By Salman Ravi
BBC News, Jharkhand
**More than 100 policemen fighting Maoist rebels in the eastern Indian state of Jharkhand have died of malaria in the past two years, a police body says.**The state police association told the BBC that “mosquitoes were killing more security forces than the rebels.”
Paramilitary forces and the police have been stationed in forest camps for operations against the Maoists.
The rebels want communist rule in a large swathe of India. More than 6,000 people have died in the 20-year fight.
An official of the Jharkhand police association said more than 15 policemen had died of malaria in the jungle camps in the last four months.
‘Tough challenge’
“We are fighting malaria as we are fighting the Maoist rebels. The mosquitoes are deadlier than the Maoists since we are more vulnerable to their attacks,” association president Akhileshwar Pandey told the BBC.
Scores of policemen engaged in anti-rebel operations have been taken to hospital in Jharkhand - many of them suffering from cerebral malaria, doctors say.

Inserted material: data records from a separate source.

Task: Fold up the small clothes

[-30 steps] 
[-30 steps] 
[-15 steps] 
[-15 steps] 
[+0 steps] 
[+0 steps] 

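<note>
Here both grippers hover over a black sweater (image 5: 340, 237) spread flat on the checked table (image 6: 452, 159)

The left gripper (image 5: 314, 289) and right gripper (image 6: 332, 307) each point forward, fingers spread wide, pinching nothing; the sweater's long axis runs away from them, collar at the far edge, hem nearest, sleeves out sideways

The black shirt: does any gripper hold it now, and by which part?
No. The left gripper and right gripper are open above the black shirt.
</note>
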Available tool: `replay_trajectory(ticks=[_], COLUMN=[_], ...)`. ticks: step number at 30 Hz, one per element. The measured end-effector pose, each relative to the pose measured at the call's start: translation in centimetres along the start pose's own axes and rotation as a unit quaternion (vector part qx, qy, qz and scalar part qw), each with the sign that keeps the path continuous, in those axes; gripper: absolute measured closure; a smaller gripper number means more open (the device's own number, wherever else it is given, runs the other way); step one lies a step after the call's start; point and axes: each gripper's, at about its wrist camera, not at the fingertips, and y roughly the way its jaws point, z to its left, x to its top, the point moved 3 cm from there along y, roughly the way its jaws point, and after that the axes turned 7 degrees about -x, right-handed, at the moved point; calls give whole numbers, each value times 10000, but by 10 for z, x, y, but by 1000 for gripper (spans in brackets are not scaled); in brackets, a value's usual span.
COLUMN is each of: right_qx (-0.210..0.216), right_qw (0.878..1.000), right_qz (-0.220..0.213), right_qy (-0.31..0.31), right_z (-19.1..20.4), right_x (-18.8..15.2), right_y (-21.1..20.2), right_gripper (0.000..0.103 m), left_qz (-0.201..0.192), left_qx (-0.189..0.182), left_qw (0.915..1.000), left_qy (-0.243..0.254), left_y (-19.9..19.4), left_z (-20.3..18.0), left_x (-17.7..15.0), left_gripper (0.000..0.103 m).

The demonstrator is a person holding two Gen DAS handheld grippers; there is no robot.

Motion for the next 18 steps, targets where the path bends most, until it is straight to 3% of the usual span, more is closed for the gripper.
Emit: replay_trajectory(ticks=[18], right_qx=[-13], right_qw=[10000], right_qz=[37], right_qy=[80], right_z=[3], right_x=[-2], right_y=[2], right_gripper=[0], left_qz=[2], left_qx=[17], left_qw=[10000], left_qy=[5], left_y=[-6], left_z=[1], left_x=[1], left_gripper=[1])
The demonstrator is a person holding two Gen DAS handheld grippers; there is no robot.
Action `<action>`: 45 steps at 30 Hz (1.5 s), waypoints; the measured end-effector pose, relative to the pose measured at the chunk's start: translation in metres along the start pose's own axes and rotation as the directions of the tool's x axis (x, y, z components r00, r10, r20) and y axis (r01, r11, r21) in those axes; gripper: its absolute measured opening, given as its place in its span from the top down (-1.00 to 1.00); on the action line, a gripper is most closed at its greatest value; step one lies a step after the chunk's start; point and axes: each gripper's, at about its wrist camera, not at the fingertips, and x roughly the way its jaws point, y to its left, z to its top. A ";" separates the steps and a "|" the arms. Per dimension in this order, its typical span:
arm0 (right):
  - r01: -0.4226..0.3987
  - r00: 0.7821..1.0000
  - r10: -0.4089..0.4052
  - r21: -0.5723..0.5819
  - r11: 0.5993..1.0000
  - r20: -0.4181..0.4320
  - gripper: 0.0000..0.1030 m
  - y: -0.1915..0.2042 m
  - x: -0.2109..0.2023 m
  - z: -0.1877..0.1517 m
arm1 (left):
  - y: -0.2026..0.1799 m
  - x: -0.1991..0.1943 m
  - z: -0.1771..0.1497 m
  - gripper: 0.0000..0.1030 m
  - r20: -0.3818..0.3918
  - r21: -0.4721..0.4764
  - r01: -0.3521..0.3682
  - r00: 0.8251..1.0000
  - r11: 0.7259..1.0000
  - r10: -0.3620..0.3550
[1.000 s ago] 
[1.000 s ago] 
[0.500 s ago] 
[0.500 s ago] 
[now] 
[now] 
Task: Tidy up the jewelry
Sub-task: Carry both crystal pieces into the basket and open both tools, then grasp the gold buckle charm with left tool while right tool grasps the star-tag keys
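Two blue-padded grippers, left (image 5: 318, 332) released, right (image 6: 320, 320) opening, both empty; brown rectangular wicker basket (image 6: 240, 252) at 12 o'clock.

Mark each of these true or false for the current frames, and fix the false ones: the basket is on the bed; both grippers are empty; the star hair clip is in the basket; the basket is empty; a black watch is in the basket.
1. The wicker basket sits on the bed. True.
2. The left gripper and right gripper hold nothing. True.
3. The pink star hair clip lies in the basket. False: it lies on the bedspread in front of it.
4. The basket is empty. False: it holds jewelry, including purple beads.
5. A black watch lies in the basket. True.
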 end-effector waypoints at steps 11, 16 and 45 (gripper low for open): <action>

A senior police official said the security forces were facing a “tough challenge” from mosquitoes.
Awdhesh Kumar Singh said measures are being taken to equip the troopers with anti-malaria medicines and lotions.
Police unions have told the BBC that a number of policemen have sold off their property to raise money for treatment in private hospitals.
Thousands of people die of malaria in India every year.
The rebels have a presence in more than a third of India’s 600 districts and are in effective control of a so-called “red corridor” across the centre of the country.
They say they are fighting for the rights of the rural poor who complain they have been neglected by successive governments for decades.